Differences still exist between the ROMs in the current FEA study and the widely cited in vitro study; these differences may be due to the suppressed structures on the ROMs, even though the measurement and calibration of the relative nucleus position and its cross-sectional area ratio increase the ACC. This defect may also affect the ACC because the ligament definition also lacks a standard method. There are no published in vitro ROM values that have been computed from models with the ligaments, facet joints and nucleus removed and with intact bone structures under lateral bending and axial rotation conditions. Although the in vitro study reported by Prof. Heuer et al provided ROM data under bending and axial rotation conditions with ligaments, facet cartilage, and the nucleus removed [30], these data could not be used as references for our model validation because the vertebral arch was also excised and proven to be somewhat related to lumbar instability [30–32]. In other words, ROM from these models will be greater than those of intact posterior structures. Hence, we are unable to calibrate the FEA model under these loading conditions. This defect can provide a good explanation for the lower ACC under lateral bending and axial rotation conditions.

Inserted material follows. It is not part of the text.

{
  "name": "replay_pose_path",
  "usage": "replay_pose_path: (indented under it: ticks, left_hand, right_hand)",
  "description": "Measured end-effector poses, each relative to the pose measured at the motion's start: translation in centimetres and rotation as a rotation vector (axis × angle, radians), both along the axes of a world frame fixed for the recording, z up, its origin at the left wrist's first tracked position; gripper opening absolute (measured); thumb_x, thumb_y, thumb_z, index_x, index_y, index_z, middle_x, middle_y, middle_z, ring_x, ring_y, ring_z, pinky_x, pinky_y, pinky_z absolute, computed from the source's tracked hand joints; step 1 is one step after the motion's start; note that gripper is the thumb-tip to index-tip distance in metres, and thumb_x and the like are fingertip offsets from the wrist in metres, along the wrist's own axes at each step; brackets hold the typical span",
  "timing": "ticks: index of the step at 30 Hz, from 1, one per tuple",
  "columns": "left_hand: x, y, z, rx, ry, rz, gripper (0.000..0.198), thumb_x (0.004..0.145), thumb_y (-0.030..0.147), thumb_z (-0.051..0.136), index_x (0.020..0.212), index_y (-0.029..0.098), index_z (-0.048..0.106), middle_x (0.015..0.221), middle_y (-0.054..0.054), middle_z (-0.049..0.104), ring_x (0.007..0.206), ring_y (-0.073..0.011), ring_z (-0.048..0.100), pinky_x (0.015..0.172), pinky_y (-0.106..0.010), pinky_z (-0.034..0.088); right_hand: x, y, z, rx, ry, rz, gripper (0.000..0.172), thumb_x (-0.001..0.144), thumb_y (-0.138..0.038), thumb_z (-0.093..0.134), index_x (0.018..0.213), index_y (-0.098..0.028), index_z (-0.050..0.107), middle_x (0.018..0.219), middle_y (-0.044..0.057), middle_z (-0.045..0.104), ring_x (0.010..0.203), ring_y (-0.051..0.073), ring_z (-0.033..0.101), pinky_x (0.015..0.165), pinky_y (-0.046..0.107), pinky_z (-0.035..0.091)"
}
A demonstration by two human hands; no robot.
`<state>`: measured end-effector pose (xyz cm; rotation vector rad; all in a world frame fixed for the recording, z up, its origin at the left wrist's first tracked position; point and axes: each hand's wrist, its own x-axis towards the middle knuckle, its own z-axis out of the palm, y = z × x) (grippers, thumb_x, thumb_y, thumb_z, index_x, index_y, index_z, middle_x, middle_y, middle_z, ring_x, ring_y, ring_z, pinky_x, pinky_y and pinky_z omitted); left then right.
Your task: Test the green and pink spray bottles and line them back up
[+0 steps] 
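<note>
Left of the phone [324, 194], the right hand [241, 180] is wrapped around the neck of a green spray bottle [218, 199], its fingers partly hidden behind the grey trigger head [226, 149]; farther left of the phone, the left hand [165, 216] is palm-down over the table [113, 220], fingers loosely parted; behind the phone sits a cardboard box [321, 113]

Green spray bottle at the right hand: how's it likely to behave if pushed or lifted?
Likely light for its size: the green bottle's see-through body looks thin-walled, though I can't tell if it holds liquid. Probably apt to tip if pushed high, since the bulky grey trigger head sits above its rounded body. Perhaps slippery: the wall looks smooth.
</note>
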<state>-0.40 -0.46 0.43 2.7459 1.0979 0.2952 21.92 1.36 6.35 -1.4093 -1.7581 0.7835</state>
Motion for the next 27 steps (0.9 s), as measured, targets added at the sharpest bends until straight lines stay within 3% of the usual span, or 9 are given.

Due to the issue that ROM predictions alone are insufficient to validate models for predicting mechanical contact parameters, as reported by Prof. Woldtvedt et al [33], multi-indicator model validation was necessary to evaluate the credibility of the measured and calibrated factors. In addition, although 10 N m moments were widely used in published finite element studies [6–9, 25], model validations under smaller moments were also necessary for the wider application of these measured and calibrated factors [5, 9, 30]. Hence, IDP and FCF under 7.5 N m moments and DC under 1200N compressive force were computed as validation indicators.
In this process, it is also worth noting that we did not determine the value of FCF from an in vitro study of the L4-L5 segment; hence, FCF from a widely cited in vitro study of the L3-L4 segment was selected as the standard value for the validation of FCF [28]. Computational FCF results indicated that the L4-L5 segment was slightly larger than the in vitro values (Fig. 8), and this result was consistent with the report that the facet contact force gradually increased from the cranial to the caudal side [33]. Despite these defects, we still believe that the difference in the model validation is acceptable because the lowest ACC value computed in the current study (among the ROM, IDP and FCF) is greater than 90% under almost all of loading conditions. Therefore, the measured P2 and calibrated P1 values in our subsequent FEA studies can be used to increase ACC.
The current study still faces some limitations. The ratio measurement of nucleus position is based on cross-sectional areas in a specific two-dimensional plane rather than the three-dimensional volume, such that the models do not capture differences in the lumbar lordotic angle. For example, obvious changes in the disc volume can be observed in the models with the same cross-sectional area ratio and different lordotic angles. Furthermore, the definition of the ligaments was accomplished based on our observer measurements and did not conform to a uniform standard, even though ligaments play a significant role in the maintenance of lumbar stability and are a key index in ROMs [4, 34]. Therefore, the definition of ligaments should be investigated and calibrated in future studies to further develop more accurate FEA models.